The expected answer comprises all lines from the entries that contain the string "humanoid".

++++++++

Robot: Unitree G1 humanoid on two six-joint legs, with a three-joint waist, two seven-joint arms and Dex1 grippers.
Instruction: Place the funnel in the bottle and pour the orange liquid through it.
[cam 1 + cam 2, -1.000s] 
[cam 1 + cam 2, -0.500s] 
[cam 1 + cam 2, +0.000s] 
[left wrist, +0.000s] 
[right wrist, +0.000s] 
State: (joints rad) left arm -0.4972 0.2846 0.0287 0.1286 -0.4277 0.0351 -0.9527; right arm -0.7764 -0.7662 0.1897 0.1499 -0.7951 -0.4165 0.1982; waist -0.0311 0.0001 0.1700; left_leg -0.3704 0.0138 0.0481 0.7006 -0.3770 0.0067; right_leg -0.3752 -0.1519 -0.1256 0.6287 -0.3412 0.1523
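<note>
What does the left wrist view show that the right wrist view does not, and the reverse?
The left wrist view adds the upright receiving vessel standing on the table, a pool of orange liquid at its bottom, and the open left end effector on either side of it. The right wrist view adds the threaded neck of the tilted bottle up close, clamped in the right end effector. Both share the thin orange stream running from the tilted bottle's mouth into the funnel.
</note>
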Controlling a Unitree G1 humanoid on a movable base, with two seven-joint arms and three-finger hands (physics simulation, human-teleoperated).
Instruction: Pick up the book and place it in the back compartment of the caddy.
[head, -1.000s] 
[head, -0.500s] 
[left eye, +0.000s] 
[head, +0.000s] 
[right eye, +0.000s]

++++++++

- **TASK ANSWER**
Robot: Unitree G1 humanoid on two six-joint legs, with a three-joint waist, two seven-joint arms and Dex1 grippers.
Controlling a Unitree G1 humanoid on a movable base, with two seven-joint arms and three-finger hands (physics simulation, human-teleoperated).

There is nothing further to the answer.